(WORK ITEM) How many of the lines below hold the string "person"? Say only the number.

(Stored items)

######

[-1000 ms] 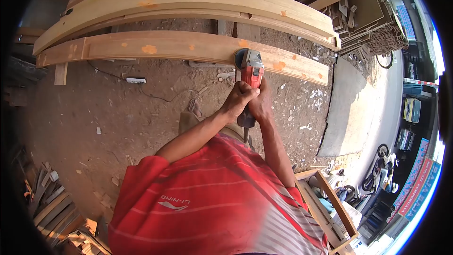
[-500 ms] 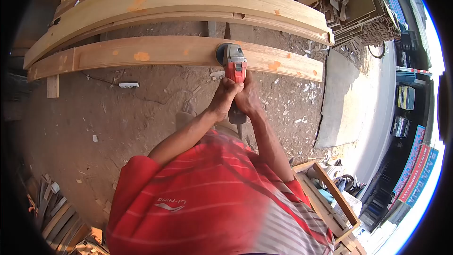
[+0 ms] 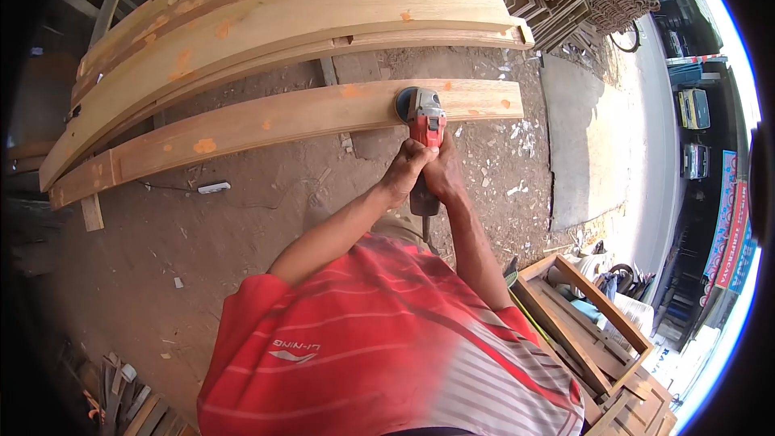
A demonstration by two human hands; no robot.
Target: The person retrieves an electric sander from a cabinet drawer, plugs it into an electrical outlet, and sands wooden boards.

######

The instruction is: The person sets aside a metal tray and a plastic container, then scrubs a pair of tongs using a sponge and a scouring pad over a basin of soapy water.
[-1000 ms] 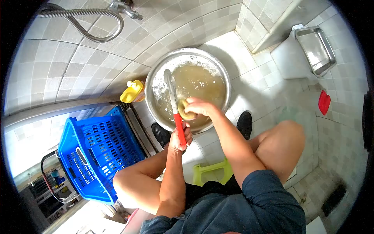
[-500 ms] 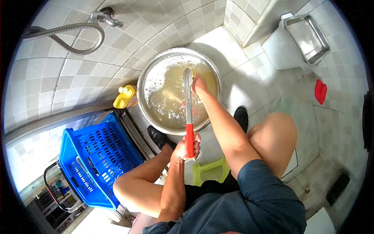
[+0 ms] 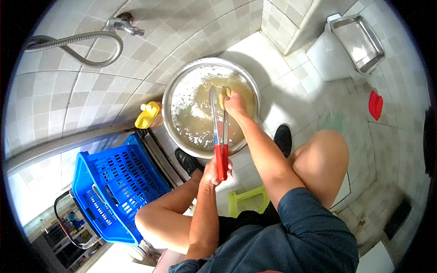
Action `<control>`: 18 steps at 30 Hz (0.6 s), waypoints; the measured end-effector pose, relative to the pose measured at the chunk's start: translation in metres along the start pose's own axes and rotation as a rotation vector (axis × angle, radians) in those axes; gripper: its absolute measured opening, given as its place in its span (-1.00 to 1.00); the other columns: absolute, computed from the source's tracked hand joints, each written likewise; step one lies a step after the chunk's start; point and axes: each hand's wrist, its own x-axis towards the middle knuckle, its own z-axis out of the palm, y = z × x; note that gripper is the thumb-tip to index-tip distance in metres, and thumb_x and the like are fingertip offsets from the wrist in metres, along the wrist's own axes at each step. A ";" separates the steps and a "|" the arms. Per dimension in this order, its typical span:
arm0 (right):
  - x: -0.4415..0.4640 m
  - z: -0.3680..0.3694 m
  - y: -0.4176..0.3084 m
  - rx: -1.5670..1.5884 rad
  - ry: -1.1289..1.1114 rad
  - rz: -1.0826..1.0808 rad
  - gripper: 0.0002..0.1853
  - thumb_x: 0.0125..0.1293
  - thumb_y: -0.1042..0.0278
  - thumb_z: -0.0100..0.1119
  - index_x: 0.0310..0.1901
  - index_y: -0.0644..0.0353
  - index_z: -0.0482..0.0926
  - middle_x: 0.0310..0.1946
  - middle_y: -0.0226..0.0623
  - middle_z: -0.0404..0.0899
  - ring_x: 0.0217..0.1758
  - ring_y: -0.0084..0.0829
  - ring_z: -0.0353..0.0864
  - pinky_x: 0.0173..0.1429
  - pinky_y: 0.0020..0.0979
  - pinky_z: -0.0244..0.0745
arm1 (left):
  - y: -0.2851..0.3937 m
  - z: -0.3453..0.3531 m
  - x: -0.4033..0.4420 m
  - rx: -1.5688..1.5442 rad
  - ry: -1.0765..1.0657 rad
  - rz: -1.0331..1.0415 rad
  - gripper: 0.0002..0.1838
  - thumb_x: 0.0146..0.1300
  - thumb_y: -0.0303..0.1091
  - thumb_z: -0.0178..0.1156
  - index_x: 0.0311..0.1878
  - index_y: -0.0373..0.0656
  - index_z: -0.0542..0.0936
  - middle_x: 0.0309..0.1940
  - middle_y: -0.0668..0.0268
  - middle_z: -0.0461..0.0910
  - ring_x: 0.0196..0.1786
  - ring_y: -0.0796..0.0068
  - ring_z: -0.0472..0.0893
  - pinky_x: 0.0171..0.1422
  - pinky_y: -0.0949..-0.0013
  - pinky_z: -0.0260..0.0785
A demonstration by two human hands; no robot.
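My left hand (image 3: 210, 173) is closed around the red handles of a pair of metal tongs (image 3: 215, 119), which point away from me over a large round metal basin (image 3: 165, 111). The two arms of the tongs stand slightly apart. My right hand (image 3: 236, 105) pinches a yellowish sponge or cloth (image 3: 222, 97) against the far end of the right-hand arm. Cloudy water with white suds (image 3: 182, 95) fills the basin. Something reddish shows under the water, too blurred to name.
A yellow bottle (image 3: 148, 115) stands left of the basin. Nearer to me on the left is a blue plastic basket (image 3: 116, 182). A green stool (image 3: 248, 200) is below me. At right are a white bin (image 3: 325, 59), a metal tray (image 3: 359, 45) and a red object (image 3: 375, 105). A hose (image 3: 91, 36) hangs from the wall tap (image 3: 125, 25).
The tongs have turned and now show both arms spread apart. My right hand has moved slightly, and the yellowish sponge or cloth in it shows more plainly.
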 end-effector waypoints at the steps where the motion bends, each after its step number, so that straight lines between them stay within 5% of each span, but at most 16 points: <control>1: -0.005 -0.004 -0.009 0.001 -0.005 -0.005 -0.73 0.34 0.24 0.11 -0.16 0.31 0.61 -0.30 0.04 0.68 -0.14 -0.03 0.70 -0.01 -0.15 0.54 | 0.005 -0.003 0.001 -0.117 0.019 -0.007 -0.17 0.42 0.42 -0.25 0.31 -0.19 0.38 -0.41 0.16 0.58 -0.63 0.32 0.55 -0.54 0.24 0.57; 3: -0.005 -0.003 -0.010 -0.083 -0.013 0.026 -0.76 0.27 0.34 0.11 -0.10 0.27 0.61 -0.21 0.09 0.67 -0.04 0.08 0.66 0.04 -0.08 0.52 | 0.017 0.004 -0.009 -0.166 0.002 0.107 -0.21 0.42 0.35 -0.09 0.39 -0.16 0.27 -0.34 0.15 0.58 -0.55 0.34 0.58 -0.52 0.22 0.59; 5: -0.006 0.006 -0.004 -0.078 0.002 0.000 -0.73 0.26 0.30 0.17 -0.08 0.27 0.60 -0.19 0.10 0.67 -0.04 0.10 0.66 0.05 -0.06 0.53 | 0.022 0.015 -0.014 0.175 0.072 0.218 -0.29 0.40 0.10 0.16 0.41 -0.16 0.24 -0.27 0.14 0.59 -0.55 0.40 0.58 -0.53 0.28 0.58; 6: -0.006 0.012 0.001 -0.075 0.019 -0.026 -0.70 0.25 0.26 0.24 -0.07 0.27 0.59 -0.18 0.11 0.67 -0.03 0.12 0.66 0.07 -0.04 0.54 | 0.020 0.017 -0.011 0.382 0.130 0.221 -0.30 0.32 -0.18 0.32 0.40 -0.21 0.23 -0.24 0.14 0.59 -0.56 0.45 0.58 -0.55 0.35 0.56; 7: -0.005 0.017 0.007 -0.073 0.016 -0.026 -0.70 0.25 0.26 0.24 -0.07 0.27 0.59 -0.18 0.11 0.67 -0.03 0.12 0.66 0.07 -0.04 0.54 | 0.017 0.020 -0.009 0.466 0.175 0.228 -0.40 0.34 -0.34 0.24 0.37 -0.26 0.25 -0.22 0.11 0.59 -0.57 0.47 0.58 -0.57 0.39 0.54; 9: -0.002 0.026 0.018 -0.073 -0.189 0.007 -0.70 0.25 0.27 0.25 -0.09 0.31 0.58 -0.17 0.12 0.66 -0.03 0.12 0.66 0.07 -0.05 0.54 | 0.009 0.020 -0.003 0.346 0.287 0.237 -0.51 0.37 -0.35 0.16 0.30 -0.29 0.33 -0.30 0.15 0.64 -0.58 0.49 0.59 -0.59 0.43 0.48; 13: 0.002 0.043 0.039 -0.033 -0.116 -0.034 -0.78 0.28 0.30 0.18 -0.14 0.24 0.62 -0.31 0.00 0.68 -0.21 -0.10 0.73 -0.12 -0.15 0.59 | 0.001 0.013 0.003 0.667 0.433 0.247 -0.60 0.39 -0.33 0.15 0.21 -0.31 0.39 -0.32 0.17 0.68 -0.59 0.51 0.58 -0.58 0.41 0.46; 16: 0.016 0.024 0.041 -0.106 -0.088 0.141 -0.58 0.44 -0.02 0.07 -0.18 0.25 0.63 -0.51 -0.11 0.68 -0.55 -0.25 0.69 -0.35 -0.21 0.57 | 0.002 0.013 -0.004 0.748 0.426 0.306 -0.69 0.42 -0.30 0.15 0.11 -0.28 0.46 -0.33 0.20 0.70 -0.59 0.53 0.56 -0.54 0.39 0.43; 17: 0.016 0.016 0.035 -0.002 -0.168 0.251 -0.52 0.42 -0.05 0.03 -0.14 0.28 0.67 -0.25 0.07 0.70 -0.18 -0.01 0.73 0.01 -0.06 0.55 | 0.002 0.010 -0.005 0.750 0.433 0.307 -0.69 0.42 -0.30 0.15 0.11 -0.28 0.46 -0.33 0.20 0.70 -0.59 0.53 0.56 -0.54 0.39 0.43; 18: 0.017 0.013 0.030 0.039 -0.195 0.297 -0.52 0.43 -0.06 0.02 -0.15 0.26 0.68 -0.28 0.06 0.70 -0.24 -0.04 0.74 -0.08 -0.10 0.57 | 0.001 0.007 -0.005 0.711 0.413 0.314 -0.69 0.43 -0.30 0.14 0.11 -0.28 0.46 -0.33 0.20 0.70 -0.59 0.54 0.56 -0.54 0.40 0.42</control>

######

(EXERCISE ANSWER) 2